- Born: 22 January 1928 India
- Died: 15 December 2012 (aged 84) New Delhi
- Occupation: Educationist
- Awards: Padma Bhushan DLitt
- Website: web.archive.org/web/20150811031351/http://aminsaheb.com/index.html

= Mohammad Amin (historian) =

Historian, Educationist

Mohammad Amin (22 January 1928 – 15 December 2012) was an Indian historian. He was the vice chancellor of Jamia Hamdard; taught History at St. Stephen's College, Delhi University for four decades; and was awarded the Padma Bhushan in 2010.

==Early life and career==
Amin was born at Qasba Mau-Aima, on the banks of River Ganges, in Prayagraj district of the former United Provinces.

Amin was married to Khurshid and the couple had a son, Shahid Amin, the historian and Rhodes Scholar, and a daughter, Ghazala, who is herself a media personality and a teacher.

His school education started in Prayagraj, from where he moved to Mughal Sarai and finally to Queens Collegiate School in Banares. Subsequently, he took a graduate degree in history from Allahabad University, in 1945, under the renowned historian, Sir Shafaat Ahmed Khan.
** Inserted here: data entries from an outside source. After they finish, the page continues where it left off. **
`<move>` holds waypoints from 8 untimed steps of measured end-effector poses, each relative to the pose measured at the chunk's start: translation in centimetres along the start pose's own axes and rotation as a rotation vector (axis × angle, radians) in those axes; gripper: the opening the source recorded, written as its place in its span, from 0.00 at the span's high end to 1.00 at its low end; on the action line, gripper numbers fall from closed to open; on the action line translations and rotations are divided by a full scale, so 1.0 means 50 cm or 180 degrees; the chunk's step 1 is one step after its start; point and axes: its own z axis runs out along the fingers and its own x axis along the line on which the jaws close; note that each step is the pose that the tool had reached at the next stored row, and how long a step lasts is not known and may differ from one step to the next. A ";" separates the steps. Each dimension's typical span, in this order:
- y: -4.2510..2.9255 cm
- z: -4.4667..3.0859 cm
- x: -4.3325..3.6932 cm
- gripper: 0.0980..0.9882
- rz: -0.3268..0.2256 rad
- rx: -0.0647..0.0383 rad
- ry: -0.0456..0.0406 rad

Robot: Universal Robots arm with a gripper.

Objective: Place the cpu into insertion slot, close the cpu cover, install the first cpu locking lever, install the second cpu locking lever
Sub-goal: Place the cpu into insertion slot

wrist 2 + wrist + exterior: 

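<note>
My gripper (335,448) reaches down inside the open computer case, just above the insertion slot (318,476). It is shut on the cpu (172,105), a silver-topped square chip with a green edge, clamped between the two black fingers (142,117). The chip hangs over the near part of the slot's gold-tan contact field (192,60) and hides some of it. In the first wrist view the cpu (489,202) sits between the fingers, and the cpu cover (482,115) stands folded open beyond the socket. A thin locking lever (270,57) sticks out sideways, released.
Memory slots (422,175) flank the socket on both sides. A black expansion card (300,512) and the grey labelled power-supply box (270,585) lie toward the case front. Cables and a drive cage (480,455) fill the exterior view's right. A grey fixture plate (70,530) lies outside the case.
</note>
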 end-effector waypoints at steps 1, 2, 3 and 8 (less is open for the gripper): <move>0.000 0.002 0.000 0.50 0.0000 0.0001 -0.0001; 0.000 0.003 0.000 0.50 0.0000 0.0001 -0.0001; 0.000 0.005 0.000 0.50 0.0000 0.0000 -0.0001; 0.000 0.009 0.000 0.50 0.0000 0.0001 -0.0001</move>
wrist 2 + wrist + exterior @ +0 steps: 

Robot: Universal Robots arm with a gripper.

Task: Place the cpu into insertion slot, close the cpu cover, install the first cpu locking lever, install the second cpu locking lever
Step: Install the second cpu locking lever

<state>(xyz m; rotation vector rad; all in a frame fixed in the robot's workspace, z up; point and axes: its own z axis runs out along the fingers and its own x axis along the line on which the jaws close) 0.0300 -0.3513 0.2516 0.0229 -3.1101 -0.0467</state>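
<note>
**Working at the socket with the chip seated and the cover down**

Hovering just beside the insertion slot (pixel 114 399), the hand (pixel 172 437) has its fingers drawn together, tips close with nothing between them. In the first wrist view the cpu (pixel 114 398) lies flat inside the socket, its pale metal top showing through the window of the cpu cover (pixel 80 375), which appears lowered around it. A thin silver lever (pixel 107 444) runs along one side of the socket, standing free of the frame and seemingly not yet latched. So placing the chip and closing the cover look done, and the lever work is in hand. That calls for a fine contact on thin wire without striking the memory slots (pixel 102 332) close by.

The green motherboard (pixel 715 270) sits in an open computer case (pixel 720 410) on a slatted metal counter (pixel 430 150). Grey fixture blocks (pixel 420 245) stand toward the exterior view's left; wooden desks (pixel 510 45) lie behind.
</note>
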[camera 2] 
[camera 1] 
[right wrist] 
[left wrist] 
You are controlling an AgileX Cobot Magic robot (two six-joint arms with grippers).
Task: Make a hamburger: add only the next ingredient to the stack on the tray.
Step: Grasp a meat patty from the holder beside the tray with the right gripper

He earned his master's degree from Aligarh Muslim University in 1949, in both history and law.

===Academics===
Mohammad Amin started his career, as a lawyer, in 1947, practising under a lawyer, Bachchan. However, his career as a lawyer was short-lived and he joined St. Stephen's College, Delhi, as a lecturer in 1949, although in between he studied at Cornell University where he secured a master's degree in 1952 and later at Stanford University (1962). He taught at St. Stephen's for 39 years till he retired in 1989 as the Head of the Department of History.

He worked as an expert historian at Al Beruni Institute, on the invitation of the Government of Uzbekistan, from 1994–96.

===Administrative===
He was appointed as the vice-chancellor of Jamia Hamdard University in 1990 and worked there till 1993.

He was the chairman of the Governing Body of the Indira Gandhi Institute of Physical Education and Sports Sciences He held memberships of numerous governing bodies of educational institutions, such as the National Council of Population, the central advisory board of the Ministry of Culture, the advisory board of the Archaeological Survey of India and the board of trustees of the Victoria Memorial, Kolkata

==Awards and recognitions==
- Honorary Causa DLitt – Jamia Millia Islamia University – 2009
- Padma Bhushan – 2010

==Death==
Amin died on 15 December 2012, succumbing to age-related illnesses, at the age of 84.